June was plagued by stagnant cloud, and was also cool and, in the south-east, unusually wet. Butterflies suffered further. There was a scatter of decent days, or rather decent half-days. One such afternoon produced a delightful flight of the dainty Wood White at Butterfly Conservation's woodland reserve at Monkwood in Worcestershire, visited en route from running a training course on conservation grazing at Plas Tan y Bwlch in Snowdonia. Monkwood had supplied handles for the Harris paint-brush manufacturers, before plastic intervened, so it had a long history of active coppice management. Then the wood became redundant and was put up for sale: Butterfly Conservation came to the rescue, in partnership with the Worcestershire Wildlife Trust. In the late 1990s the Wood White was quite numerous along the narrow, flowery rides, but then the butterfly suddenly nose-dived there and is now almost extinct.
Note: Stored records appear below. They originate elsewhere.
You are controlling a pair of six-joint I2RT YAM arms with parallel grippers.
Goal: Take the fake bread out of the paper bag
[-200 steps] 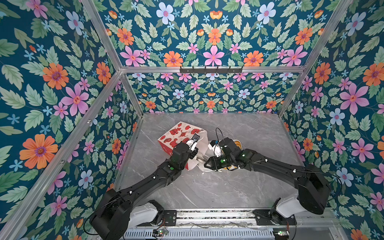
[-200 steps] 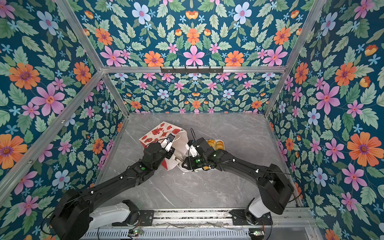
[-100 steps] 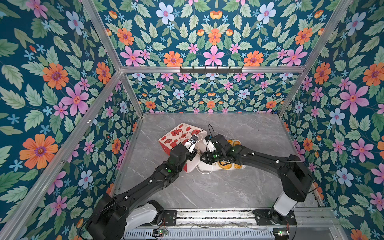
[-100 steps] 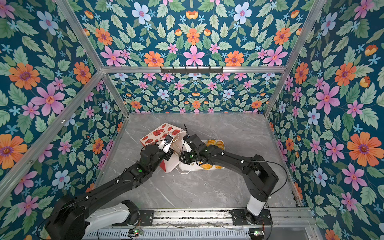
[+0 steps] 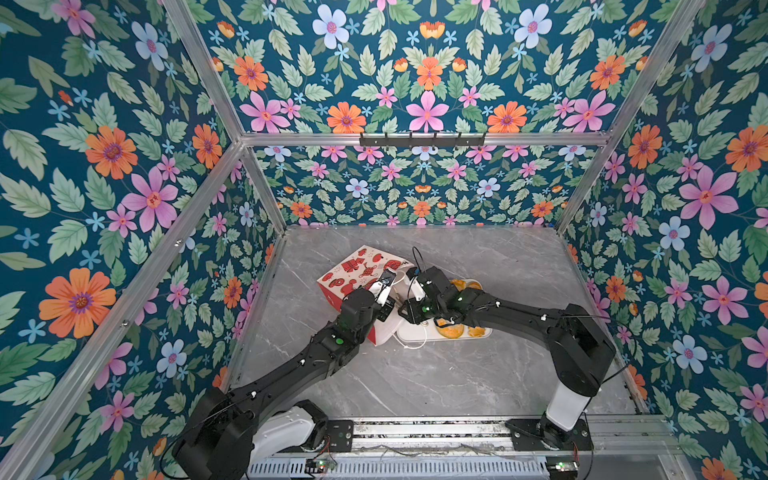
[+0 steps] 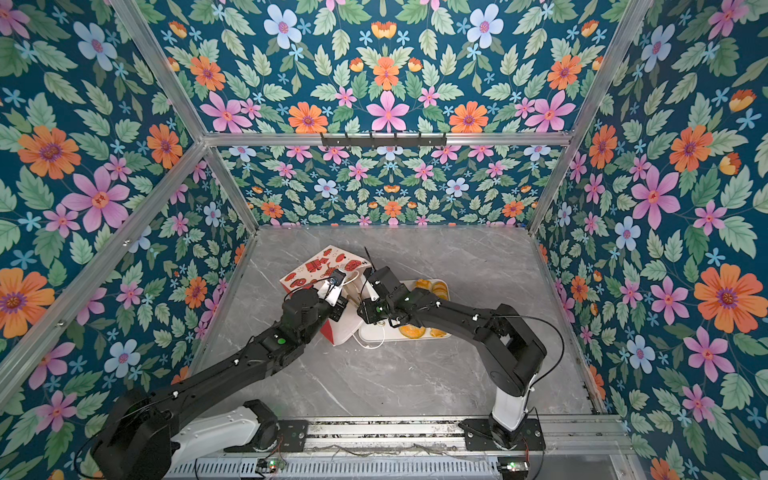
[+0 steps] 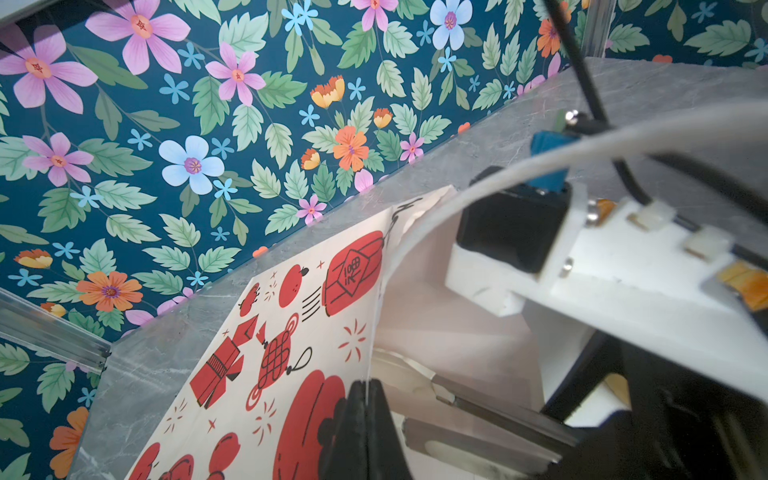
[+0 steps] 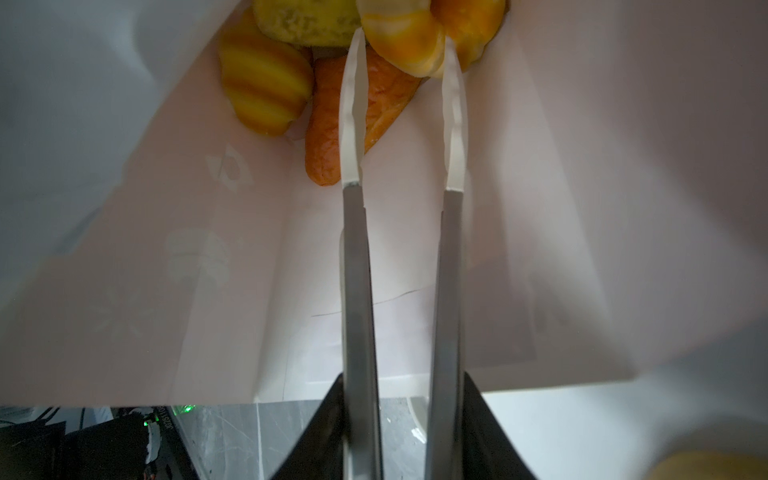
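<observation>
fingers (image 8: pixel 353 124) of the right gripper (image 8: pixel 402 41) stand apart either side of a pale bun (image 8: pixel 399 25) among the fake bread (image 8: pixel 262 83) deep in the paper bag (image 7: pixel 291 332); whether they're gripping yet, i can't tell. the left gripper (image 7: pixel 366 415) is pinched tight on the bag's rim, i'd say to hold its mouth open for that reach.

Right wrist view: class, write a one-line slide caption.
Inside the paper bag, fingers of the right hand flank a glazed fake bread bun.
</observation>
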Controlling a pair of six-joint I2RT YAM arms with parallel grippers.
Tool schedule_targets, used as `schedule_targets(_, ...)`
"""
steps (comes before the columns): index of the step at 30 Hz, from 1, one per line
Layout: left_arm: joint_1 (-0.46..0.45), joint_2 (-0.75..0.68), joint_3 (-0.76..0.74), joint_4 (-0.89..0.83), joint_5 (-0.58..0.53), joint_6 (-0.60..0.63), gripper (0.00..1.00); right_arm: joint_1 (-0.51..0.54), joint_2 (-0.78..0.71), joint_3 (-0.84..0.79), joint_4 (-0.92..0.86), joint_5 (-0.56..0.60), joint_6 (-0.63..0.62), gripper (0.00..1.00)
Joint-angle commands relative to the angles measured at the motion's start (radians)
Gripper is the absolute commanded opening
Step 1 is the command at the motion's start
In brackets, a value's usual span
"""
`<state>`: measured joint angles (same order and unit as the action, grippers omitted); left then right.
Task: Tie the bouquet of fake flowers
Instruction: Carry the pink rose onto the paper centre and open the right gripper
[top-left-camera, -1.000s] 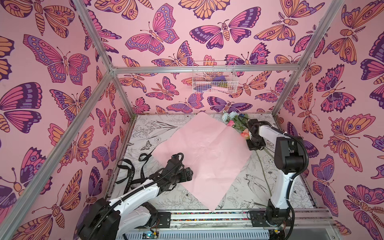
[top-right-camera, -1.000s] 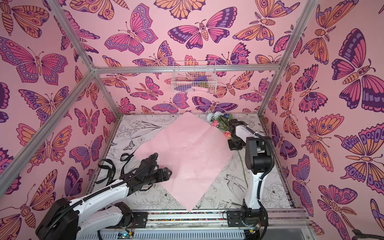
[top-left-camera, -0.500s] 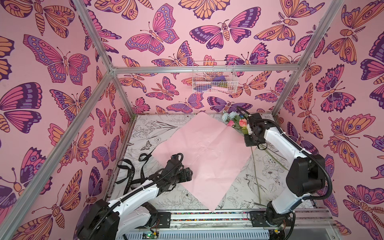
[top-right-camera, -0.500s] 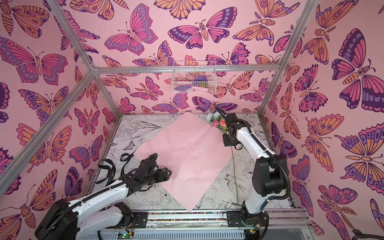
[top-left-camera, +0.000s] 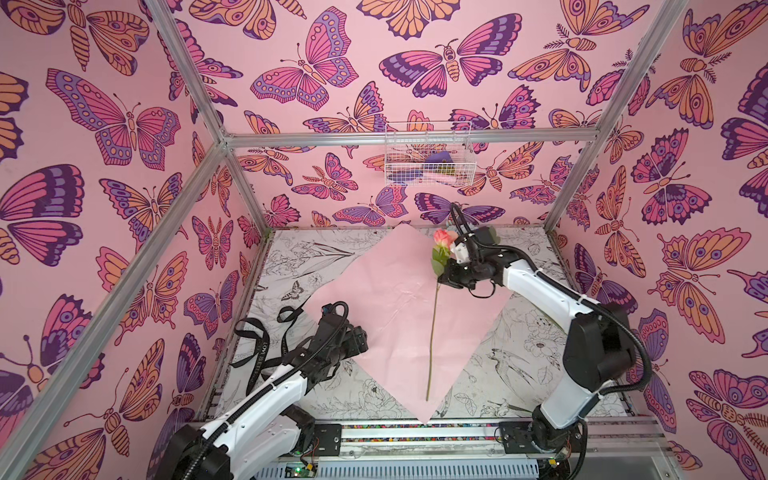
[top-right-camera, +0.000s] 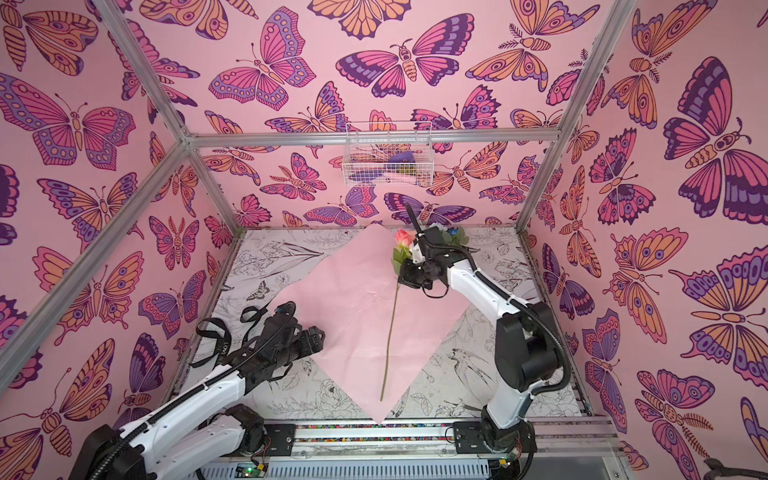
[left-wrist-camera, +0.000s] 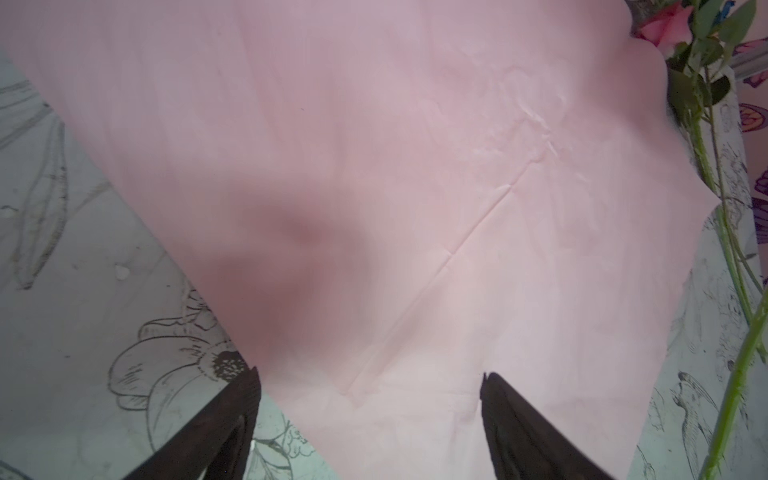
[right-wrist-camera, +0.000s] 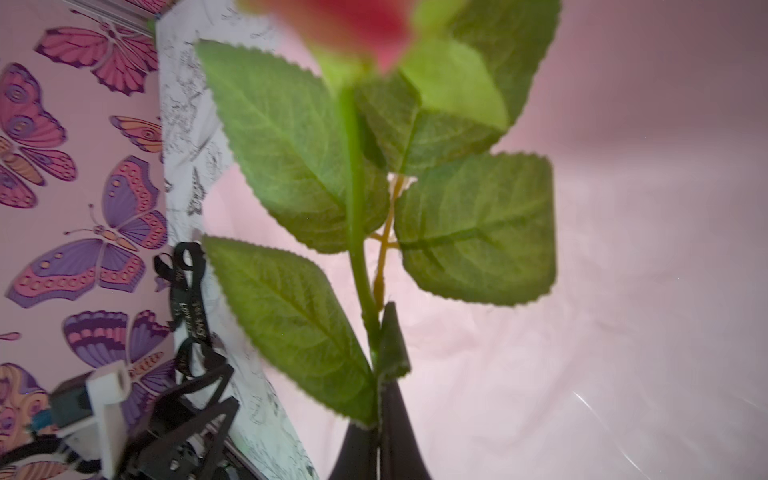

There are not many modern-day examples of rare butterflies dying out on nature reserves managed specifically for them, and it is hard to envisage what, if anything, went wrong here. The truth is that despite the best of endeavours conservation effort does not always work.
Neither does parenting. All parents fail every now and then, but the following is an example of extreme failure. After several days of intensive work surveying Heath and High Brown fritillaries on east Exmoor, then High Brown Fritillaries in Herefordshire, and seeing Purple Emperors in Surrey on my ‘day off’, I deemed it sensible to shoot up to the Lake District early one Sunday morning in pursuit of the Mountain Ringlet. It was a spur-of-the-moment decision. To compound that, as I was leaving I inquired whether any of the family wished to come. Two girls, aged nine and six, immediately volunteered, including Millie who was a veteran of the Great 1996 Mountain Ringlet expedition and knew what she was letting herself in for. The weather was set fair, very fair. The girls bundled themselves into the car, followed by camping equipment, books, CDs, cuddly toys etc., and off we went. I wanted to check out the Blea Rigg colony on the Langdale Pikes, last visited in 1992. The M6 was bloody, but we eventually squeezed into the last parking space in the Dungeon Ghyll car park and, rather in the manner of Abraham and Isaac, started up the mountain. The girls skipped on ahead, their doting father lagging behind, carrying Everything. Lunch was taken by Stickle Tarn, and toes were dipped in the crystal water whilst cotton-wool clouds scudded past the sublime landform of Harrison Stickle. The girls were in paradise, and knew it. Up on Blea Rigg, I set them up making fairies out of cast-off pieces of Herdwick sheep wool and floating them down a little waterfall, and sauntered off to find the ringlets. Unfortunately, the butterfly proved hard to find, having moved location.
At that point I somehow forgot that I had taken two children up the mountain with me. It took a while to find them, one weeping helplessly, the other hands-on-hips in fury and indignation. Despite frequent and copious expressions of eternal remorse the tender hand of forgiveness has still not been offered, even sixteen years later. I spent the rest of the summer contemplating giving up butterflying in order to concentrate on parenthood, then thought better of it and carried on regardless.